Saturday, June 23, 2012
She's the Kats Pajamas!
What a wonder Kat Edmonson is. Not yet out of her twenties, she has forged a sound that is unique while it skims the surface of a boatload of musical references. After a few notes of hearing her, you'll immediately think Blossom Dearie. But other singers will come to mind as you continue to listen. Here's how Nate Chinen put it in The New York Times.
Trawling for a current reference point, you might come up with Madeleine Peyroux or Melody Gardot, or the softer side of Nellie McKay. Looking further back, you’d probably land on Blossom Dearie, who sang in the same girlish register as Ms. Edmonson, with a similar timbre and sublimated wit...

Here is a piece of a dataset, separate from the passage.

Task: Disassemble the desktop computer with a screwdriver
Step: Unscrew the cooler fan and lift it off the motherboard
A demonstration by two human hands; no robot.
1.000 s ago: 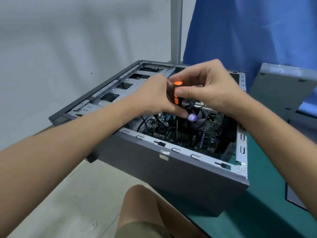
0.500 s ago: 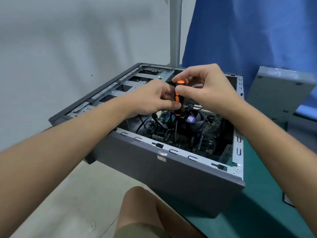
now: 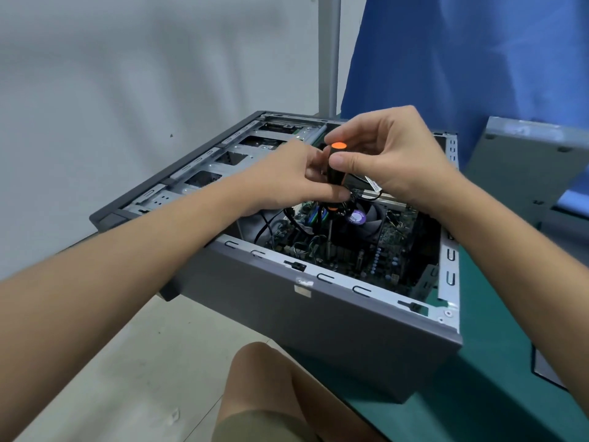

The singer relates in her biography that Nina Simone is a primary influence. One can hear Simone in the way that she leaps vocally from a light girlish tone to a full-bodied lower register to end a phrase.
Her sophomore release, Way Down Low, has brought her much attention, especially from NPR and Steve Greenlee of The Boston Globe, who calls the album "one of the greatest vocal albums I've ever heard." Here's more of his gushing.
...after listening to “Way Down Low” several dozen times over the past couple of months and never tiring of a single song on it, I say this with confidence: If Kat Edmonson were singing in the 1940s or ’50s, her name would be mentioned alongside those of Peggy Lee, Dinah Washington, Julie London, and Anita O’Day — maybe even Billie Holiday.